ゲーム保存運動を展開する「Stop Killing Games」とゲーム保存活動家「DoesItPlay」が、オランダの消費者団体によるソニーへの集団訴訟を支持すると発表しました。
デジタル版が物理版より47%も高い理由
オランダの非営利団体Stichting Massaschade & Consument(SM&C、「大規模損害・消費者財団」)が2025年初頭に開始した集団訴訟について、Stop Killing GamesとDoesItPlayが正式に支持することを表明しました。

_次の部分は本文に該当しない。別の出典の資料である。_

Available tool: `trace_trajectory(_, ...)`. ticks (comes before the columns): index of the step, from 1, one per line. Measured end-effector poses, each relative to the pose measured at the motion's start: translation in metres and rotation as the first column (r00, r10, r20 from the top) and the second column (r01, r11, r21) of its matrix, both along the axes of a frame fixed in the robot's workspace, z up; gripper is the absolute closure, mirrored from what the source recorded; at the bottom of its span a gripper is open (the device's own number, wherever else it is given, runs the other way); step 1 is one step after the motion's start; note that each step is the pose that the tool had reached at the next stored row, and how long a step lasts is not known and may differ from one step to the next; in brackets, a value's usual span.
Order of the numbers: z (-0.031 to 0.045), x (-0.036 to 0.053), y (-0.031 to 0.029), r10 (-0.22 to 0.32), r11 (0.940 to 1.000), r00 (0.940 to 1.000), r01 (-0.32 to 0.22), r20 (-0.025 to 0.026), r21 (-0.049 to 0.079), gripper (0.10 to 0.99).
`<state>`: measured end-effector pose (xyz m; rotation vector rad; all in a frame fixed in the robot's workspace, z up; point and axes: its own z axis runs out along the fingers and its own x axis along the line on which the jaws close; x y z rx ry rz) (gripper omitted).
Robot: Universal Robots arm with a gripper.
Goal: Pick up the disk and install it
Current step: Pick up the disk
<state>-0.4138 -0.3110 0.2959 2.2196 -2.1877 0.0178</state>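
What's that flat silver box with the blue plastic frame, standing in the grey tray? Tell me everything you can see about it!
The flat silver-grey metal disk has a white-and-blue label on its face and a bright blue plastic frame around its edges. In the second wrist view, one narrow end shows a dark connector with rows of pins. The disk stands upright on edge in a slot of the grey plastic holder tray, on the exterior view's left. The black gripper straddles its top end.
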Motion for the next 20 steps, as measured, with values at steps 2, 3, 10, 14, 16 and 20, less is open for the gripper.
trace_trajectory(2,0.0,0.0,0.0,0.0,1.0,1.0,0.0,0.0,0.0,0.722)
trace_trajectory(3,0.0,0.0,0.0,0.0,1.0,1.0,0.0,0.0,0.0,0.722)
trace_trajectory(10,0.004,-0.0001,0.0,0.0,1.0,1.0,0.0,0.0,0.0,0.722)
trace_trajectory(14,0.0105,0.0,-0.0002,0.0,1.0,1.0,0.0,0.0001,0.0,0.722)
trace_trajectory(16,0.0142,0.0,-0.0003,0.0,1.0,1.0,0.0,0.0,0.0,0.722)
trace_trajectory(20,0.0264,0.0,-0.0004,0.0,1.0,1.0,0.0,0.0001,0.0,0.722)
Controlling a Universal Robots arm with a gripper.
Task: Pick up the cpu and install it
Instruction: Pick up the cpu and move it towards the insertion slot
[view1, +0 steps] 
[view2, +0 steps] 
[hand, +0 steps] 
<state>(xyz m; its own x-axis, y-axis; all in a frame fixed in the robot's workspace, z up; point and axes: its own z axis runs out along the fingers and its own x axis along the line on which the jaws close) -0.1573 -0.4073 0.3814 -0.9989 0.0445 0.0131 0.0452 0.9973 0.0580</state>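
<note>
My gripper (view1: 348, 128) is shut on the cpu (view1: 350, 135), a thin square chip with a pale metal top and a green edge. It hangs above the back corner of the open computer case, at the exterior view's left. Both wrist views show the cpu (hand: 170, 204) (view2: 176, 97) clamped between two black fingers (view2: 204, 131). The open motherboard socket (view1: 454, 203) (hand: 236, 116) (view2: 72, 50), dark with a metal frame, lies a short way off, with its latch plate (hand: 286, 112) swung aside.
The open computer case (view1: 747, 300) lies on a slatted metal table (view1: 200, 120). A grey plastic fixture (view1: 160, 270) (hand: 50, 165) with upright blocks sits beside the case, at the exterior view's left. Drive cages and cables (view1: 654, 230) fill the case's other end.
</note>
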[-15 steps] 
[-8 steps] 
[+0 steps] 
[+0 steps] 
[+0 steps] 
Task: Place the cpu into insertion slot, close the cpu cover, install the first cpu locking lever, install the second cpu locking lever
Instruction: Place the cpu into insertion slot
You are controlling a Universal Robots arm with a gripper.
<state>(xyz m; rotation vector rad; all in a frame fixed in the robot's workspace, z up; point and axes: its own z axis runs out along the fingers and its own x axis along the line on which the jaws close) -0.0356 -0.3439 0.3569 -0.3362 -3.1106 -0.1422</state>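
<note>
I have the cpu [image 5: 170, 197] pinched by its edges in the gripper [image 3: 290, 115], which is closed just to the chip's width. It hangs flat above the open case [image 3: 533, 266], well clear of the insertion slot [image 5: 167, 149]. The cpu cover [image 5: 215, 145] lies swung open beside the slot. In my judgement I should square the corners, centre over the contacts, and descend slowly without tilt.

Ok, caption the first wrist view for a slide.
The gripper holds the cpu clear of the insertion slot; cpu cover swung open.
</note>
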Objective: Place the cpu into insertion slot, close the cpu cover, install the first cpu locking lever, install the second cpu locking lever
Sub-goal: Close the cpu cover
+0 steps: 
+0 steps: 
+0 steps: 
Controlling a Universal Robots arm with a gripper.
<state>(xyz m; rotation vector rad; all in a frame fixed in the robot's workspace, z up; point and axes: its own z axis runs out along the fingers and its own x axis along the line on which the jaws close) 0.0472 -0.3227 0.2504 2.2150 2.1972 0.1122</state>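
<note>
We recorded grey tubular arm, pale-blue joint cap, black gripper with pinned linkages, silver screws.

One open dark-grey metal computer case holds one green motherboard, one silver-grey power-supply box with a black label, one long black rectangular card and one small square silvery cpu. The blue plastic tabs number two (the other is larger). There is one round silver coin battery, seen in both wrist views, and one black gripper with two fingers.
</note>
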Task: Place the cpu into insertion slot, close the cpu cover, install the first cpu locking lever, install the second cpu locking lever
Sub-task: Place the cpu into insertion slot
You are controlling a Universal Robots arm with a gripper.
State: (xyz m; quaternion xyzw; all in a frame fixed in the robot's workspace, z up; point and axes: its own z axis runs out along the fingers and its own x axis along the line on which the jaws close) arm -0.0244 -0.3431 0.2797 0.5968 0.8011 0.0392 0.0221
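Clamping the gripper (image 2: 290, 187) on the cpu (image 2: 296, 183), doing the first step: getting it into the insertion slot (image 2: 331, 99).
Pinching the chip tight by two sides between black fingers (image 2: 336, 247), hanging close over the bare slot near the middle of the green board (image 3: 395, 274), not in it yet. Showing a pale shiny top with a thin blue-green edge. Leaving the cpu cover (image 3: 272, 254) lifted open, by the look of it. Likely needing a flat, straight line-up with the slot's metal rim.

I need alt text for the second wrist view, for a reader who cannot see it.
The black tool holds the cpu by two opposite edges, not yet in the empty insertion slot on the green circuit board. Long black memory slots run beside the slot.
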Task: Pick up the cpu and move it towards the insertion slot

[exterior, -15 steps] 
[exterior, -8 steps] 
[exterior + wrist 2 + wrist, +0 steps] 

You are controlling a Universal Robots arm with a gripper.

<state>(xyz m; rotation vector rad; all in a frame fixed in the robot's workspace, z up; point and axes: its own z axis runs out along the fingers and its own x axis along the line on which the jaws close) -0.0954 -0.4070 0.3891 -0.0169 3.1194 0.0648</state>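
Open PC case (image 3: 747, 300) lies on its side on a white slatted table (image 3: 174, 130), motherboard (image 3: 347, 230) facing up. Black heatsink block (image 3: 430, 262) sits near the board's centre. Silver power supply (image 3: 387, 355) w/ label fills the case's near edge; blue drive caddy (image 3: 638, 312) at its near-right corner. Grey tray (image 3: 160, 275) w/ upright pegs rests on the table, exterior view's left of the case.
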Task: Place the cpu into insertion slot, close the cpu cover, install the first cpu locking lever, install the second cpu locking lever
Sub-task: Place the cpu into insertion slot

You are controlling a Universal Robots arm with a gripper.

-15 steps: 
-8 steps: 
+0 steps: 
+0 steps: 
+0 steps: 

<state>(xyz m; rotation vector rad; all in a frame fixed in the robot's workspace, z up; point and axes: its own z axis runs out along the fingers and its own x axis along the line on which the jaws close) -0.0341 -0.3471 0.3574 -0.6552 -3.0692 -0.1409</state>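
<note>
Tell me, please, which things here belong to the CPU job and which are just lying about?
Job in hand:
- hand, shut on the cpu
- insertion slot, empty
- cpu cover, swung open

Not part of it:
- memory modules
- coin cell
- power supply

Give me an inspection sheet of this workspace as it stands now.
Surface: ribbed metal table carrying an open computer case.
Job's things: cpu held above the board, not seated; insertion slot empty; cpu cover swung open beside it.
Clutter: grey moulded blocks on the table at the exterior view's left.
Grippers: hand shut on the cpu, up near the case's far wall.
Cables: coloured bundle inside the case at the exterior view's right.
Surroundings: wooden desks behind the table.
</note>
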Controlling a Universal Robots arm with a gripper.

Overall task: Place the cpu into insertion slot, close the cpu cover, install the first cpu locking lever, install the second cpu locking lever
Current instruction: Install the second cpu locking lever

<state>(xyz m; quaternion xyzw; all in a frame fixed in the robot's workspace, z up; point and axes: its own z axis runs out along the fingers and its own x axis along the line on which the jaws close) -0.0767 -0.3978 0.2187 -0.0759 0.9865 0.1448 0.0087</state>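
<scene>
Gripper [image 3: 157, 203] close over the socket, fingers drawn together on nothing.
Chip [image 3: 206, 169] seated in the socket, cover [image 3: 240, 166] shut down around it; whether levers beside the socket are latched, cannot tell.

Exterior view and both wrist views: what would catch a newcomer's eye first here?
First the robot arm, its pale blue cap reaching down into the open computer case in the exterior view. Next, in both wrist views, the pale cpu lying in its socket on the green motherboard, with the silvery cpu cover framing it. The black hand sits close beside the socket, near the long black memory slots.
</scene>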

この訴訟は、ソニーがPlayStationのデジタルゲーム販売を自社ストアに限定することで市場を独占し、消費者に不当な価格を強いている「ソニー税」の存在を問題視しています。SM&Cによれば、デジタル版ゲームは物理版と比較して平均最大47%も高額になっているとのことです。
2028年に物理メディア生産終了で状況悪化の懸念
問題をさらに深刻化させているのが、ソニーが2026年7月に発表した、2028年1月での物理メディア生産終了の方針です。SM&Cは、この決定により「ソニーは自社のエコシステム内で、新作PlayStationゲームの販売、価格、条件に対してさらに大きな支配力を持つことになる」と警告しています。また、中古ゲーム市場の「消滅」も懸念されており、消費者の選択肢がさらに狭まることが予想されます。
「公正なPlayStation」を求めて
Stop Killing Gamesは公式YouTubeチャンネルで次のように述べています。「SM&Cの訴訟を全面的に支持します。オランダの裁判所でのSM&Cの主張を後押しします。私たちの支持はそれを世界的に裏付け、参加するすべてのオランダのゲーマーがそれを直接的に裏付けます」
訴訟では、公正なゲーム価格の実現、PlayStation Storeの代替手段の提供、そしてソニーがオランダのゲーマーから不当に得た利益の返還を求めています。オランダ在住のゲーマーは、SM&Cのウェブサイトから訴訟への参加登録が可能となっています。
この動きは、英国で進行中の「PlayStation You Owe Us」訴訟と類似しており、ソニーのデジタル市場における独占的地位に対する国際的な懸念が高まりつつあるようです。